The mythical bitmap index

A bitmap index is a popular data structure to speed up the retrieval of matching rows in a table. (It is also used in Information Retrieval, to retrieve matching words.)

Building a bitmap index is not hard. You match each possible value with a vector of bits. When the value occur, you insert the value “true” in the vector, otherwise you insert the value “false”. Hence, you get a set of vectors containing binary values. To find out when a particular value occur, you just load up the corresponding vector of bits. (You still need a B-tree or a hash table to map values of the corresponding vector.) In practice, programming with (compressed) vector of bits leads to much faster software than working of sets of row IDs.
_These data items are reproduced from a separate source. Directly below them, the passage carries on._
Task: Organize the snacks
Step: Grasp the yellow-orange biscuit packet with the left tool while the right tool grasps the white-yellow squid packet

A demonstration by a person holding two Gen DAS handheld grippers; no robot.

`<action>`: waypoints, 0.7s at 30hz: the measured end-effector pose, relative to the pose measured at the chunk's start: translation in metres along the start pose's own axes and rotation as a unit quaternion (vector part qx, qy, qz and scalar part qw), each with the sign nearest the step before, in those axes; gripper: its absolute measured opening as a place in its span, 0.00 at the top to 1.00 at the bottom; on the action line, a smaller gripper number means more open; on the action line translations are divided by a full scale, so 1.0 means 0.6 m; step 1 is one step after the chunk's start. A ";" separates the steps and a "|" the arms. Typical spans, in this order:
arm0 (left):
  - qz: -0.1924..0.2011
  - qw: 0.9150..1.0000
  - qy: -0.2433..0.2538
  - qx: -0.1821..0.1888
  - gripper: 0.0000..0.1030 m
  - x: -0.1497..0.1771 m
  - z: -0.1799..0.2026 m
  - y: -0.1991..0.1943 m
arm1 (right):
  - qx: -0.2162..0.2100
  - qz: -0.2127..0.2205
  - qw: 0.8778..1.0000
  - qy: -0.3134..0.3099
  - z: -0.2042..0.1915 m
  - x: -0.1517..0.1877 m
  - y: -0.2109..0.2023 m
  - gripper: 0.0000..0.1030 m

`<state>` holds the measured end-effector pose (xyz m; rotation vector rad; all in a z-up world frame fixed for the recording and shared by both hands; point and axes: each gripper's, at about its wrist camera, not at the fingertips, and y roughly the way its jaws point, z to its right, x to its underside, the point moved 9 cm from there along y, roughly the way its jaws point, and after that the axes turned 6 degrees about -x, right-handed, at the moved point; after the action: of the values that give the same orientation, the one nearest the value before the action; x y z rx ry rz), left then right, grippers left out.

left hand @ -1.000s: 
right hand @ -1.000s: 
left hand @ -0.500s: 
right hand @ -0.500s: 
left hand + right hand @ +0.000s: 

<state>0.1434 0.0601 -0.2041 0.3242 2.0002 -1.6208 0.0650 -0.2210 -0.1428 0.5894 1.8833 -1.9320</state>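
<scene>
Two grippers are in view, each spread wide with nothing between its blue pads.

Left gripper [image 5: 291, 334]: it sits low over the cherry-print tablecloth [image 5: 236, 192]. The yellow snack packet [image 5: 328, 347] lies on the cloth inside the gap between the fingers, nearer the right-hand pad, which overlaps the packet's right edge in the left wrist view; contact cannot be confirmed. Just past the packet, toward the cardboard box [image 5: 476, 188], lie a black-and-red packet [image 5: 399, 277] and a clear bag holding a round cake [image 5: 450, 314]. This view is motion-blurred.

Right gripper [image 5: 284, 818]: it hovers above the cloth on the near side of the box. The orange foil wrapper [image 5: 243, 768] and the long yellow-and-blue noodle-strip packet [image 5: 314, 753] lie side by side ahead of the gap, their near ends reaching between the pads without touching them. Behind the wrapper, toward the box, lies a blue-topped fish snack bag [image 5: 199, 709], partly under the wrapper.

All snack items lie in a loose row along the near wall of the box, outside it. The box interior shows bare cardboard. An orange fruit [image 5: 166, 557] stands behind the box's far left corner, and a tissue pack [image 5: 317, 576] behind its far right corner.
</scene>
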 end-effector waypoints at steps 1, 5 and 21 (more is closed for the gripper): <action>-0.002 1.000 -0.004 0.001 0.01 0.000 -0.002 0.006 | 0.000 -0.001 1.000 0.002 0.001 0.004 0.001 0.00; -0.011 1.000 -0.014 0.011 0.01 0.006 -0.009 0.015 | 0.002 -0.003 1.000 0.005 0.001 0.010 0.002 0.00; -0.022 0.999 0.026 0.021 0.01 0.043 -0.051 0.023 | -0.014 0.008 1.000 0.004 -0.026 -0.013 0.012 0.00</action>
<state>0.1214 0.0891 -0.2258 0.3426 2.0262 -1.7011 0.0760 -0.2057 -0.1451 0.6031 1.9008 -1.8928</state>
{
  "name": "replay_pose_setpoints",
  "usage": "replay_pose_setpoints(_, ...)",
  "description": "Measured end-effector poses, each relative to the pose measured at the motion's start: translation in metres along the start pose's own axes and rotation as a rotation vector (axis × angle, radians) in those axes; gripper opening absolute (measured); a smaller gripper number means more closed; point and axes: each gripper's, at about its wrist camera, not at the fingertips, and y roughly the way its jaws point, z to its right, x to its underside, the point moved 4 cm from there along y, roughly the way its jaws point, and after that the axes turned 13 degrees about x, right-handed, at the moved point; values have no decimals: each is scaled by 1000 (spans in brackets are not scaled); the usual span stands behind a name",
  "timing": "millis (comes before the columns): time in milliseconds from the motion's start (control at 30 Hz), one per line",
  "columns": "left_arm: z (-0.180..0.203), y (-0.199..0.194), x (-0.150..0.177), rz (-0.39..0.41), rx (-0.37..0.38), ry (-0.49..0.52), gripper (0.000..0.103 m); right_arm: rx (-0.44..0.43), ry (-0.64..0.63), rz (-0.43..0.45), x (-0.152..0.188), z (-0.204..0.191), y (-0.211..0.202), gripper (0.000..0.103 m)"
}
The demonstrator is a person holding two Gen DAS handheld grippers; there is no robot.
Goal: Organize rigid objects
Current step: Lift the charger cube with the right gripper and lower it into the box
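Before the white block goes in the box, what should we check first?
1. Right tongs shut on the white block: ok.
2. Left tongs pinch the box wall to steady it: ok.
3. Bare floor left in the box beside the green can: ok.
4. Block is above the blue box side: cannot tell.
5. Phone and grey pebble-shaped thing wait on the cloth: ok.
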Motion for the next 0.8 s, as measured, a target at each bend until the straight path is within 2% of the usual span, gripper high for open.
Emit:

The size of such a matrix is the number of distinct values times the number of rows. Hence, some people conclude that bitmap indexes are mostly good to index data were we have few distinct values. In fact, the first sentence of the bitmap index article on wikipedia tells us that bitmap indexes are meant to index data such as “gender” were only two values are possible.

Of course, this reasoning is wrong. Why?

Because bitmap indexes (the big matrix of zeroes and ones) are never stored uncompressed. You always manipulate them in compressed form.

How big is the compressed matrix? Let us see. By run-length encoding (RLE), the simplest compression algorithm I know, each vector of bits has a compressed size at most proportional to the number of occurrences of the corresponding value. If you sum it up, you have that the compressed size of a bitmap index is at most proportional to the size of your table! Irrespective of the number of distinct values!

For a wide range of decision-support applications, bitmap indexes can match or surpass the performance of most indexes, irrespective of the number of distinct values.

You don’t believe me? Read these benchmarks using an Oracle database: “In summary, bitmap indexes are best suited for DSS regardless of cardinality (…)”.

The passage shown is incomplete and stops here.